Goldfinger

James Bond: “Do you expect me to talk?”

Goldfinger: “No, Mr. Bond, I expect you to die!”

Goldfinger, arguably the best of all the Bond films, features an outrageous plot with a very realistic sense of danger. The third James Bond adventure, the first of the globetrotters, takes 007 (Sean Connery) from the sun-soaked pleasure pools of Miami Beach to England’s rural golfing fairways, Switzerland’s treacherous Alpine highways and then back to Kentucky, U.S.A., home of sourmash bourbon, thoroughbreds and the biggest bank in the world—Fort Knox.

Goldfinger features perhaps the most memorable villain of the entire Bond series—Auric Goldfinger (Gert Frobe) with his fantastic plot to destroy America’s Fort Knox gold repository with an atomic device.

When Goldfinger was released in the United States at Christmas 1964, it was a phenomenal hit, with many theaters opening their doors twenty-four hours a day to accommodate the crowds. By then, the paperback editions of Ian Fleming’s Bond novels were huge sellers, especially among high school and college students who appreciated the sexy, action-packed heroics of the British Secret Service’s most talented double-0 agent.

With a box-office gross of nearly fifty million dollars, Goldfinger guaranteed the huge international success of a film series that thirty years later is still going strong.

With director Guy Hamilton in command, the producers and writers went to work changing key elements of the original Fleming novel published in 1959. First, they updated and refined the plot itself, substituting an outlandish caper to irradiate America’s gold reserves in place of the original novel’s bank robbery.

Stalwart screenwriter Richard Maibaum softened the lesbian character of Pussy Galore and made her not so immune to Bond’s sexual advances. He also modified Fleming’s stock Aston Marin DB-3, turning a more modern DB-5 into a four-wheel arsenal—a virtual Excalibur sword of gadgets. Equipped with machine guns, oil slicks, smoke screen, ejector seat, bullet-proof windscreens and revolving number plates, it quickly became a favorite of fans around the world, and perhaps the most popular film prop in history. Its ingenious homing device which allows 007 to track Goldfinger across Europe from the dashboard of his car, became the prototype for anti-auto theft devices that are popular today.

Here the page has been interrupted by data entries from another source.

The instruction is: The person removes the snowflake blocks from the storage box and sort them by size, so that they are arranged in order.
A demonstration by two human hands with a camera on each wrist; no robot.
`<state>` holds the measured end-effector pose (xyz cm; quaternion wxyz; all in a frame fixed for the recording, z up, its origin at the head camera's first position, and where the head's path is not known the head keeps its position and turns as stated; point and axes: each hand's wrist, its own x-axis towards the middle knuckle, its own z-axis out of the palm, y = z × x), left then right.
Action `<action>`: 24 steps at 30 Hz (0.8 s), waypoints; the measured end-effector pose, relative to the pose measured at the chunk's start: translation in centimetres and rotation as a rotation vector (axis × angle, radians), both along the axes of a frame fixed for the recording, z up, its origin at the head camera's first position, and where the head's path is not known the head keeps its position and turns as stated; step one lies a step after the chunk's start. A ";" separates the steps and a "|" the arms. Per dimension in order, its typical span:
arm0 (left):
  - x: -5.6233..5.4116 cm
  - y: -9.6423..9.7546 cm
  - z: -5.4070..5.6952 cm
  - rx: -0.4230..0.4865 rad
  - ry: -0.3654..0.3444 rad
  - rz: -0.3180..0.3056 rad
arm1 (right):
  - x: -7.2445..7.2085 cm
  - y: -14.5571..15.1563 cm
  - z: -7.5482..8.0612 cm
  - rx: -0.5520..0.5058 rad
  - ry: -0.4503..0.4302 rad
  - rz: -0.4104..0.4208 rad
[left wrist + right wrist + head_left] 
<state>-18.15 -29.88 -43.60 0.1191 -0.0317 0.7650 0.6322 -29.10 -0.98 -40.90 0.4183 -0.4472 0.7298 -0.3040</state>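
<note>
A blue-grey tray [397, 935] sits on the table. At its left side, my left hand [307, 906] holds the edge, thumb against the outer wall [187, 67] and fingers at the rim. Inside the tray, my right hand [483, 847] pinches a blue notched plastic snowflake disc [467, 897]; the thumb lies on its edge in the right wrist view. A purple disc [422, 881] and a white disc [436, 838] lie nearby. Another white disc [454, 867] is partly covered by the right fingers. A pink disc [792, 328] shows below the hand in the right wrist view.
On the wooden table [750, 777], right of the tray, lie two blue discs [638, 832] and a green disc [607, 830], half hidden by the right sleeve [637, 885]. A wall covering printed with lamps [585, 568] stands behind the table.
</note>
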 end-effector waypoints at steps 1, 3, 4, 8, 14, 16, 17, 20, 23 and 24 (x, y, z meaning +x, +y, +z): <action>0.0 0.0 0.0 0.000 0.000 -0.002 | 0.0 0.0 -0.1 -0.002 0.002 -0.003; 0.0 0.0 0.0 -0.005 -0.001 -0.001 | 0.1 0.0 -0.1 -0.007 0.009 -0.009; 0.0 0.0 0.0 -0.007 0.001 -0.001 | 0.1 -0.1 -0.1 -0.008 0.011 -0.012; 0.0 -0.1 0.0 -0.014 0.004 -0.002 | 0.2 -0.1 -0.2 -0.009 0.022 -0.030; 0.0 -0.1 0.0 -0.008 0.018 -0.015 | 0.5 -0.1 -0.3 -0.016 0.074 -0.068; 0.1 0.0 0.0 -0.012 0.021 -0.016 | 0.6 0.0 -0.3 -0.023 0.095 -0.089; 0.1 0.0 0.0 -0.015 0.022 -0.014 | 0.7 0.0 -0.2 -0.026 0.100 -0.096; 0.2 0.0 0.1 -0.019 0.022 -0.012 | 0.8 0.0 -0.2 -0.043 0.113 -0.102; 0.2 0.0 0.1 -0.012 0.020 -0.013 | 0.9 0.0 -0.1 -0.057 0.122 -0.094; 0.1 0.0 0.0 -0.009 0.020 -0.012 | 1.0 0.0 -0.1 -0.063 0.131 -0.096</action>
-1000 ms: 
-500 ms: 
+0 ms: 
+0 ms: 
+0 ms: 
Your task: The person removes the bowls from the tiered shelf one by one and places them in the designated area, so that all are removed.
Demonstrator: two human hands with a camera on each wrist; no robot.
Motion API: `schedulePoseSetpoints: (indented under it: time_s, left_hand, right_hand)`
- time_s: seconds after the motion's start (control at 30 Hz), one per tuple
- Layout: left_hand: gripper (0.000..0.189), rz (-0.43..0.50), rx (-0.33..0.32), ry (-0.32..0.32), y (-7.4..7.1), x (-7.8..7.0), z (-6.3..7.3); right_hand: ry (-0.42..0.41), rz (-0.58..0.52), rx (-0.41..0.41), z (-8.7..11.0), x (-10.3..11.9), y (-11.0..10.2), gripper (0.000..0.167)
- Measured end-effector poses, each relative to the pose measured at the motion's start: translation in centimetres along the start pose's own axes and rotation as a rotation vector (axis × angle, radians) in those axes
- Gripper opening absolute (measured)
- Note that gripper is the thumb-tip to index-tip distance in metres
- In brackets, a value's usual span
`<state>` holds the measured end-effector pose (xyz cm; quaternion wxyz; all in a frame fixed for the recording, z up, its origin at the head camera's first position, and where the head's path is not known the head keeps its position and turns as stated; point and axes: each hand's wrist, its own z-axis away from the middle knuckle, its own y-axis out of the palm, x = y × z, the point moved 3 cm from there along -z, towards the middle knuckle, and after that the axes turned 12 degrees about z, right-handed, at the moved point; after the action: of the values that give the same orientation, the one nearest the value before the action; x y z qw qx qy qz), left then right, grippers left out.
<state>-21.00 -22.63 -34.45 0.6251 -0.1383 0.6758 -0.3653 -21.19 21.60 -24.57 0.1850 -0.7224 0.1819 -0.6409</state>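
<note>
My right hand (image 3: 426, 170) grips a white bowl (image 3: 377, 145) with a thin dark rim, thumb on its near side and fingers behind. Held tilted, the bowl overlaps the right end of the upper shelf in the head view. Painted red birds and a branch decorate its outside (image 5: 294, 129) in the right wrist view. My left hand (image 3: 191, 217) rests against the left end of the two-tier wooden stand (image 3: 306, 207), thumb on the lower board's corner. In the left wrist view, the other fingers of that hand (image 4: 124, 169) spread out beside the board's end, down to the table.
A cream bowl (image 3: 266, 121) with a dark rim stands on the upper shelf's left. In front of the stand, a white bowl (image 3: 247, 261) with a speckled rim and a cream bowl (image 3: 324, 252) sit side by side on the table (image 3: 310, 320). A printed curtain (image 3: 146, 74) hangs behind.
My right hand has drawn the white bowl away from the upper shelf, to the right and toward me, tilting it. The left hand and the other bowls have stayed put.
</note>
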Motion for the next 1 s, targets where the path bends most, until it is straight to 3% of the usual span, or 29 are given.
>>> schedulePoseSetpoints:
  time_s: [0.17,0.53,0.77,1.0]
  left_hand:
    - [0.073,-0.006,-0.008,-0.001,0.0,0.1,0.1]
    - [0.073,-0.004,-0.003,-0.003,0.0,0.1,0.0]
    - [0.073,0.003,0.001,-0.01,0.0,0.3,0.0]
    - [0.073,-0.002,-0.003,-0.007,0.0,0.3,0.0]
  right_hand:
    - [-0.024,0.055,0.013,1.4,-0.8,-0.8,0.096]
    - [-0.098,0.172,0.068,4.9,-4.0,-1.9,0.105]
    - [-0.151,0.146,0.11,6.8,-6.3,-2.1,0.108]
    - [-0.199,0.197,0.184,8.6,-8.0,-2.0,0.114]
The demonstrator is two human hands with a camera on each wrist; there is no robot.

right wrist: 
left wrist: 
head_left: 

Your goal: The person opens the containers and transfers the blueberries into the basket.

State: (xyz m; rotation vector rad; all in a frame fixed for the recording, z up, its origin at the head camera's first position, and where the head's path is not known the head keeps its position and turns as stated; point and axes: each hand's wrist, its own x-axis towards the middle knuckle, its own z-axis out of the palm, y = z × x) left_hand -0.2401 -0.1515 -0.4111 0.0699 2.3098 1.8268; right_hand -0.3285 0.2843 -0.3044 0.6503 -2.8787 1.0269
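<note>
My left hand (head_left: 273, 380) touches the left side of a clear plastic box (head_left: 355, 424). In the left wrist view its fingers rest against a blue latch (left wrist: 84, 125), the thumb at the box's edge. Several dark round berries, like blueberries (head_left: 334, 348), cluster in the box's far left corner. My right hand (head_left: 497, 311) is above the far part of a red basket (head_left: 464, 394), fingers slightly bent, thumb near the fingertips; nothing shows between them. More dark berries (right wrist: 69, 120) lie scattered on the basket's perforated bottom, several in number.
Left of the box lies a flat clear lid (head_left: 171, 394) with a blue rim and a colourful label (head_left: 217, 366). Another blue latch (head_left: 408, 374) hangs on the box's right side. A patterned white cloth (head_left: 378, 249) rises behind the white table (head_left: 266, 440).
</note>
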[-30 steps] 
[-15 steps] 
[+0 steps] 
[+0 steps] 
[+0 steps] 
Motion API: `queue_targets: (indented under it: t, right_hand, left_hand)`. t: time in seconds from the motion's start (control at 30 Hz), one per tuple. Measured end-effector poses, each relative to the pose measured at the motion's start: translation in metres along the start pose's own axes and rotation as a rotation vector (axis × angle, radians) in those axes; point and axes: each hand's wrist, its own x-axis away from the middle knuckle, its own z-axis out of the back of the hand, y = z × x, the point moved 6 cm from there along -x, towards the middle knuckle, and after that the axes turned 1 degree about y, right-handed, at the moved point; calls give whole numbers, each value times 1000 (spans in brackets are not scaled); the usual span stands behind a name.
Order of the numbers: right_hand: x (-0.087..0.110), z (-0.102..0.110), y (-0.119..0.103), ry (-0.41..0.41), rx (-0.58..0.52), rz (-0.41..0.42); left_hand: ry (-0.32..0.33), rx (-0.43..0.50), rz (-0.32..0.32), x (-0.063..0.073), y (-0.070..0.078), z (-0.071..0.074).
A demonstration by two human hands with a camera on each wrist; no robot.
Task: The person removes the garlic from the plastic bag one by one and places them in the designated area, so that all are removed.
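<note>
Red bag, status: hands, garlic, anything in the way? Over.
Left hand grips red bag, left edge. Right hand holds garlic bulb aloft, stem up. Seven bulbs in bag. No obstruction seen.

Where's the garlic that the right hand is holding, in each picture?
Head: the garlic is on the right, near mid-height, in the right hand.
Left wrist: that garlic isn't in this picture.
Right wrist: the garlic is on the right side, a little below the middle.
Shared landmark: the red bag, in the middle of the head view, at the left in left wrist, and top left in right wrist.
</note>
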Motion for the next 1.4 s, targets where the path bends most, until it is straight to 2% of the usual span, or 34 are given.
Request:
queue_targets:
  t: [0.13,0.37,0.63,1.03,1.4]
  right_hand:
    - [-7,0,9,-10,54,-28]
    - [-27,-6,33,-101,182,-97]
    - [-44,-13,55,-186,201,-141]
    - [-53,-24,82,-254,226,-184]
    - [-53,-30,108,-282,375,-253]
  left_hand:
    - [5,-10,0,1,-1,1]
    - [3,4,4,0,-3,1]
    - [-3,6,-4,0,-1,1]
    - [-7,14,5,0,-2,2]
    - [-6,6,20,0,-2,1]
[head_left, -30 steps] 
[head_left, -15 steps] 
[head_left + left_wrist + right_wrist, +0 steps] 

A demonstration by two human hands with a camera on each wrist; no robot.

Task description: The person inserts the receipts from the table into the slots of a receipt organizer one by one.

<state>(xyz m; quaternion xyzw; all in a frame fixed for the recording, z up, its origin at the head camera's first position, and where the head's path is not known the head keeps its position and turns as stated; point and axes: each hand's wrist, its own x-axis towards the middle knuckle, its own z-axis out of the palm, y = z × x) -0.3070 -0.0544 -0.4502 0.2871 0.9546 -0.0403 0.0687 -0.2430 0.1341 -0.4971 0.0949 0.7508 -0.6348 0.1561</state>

But most of all, Maibaum honed the popular elements of the first two films that had worked so well—particularly the funny lines, the sexy Bond playmates and the increasingly outrageous situations in which Bond finds himself.

Goldfinger has the most alluring gallery of women ever seen in the series—Bonita the flamenco dancer (Nadja Regin), who is pulled from a soapy bathtub by Bond in the teaser; voluptuous Jill Masterson (Shirley Eaton), Goldfinger’s fetching secretary who has a rude encounter with gold paint; lithesome Tilly Masterson (Tania Mallet), who nearly murders Bond on a Swiss highway, only to join him on a high-speed chase in his Aston Martin; and finally, Pussy Galore, herself (Honor Blackman), the most famous of all Bond’s women, a tough pilot and judo expert whose “Flying Circus” of air-acrobats figures prominently in Goldfinger’s “Operation Grand Slam.”

And watch for Oddjob (Harold Sakata) the villainous manservant, a wicked Korean who talks through a very lethal bowler hat. His final battle with James Bond inside the glittery gold depository is a heart stopper.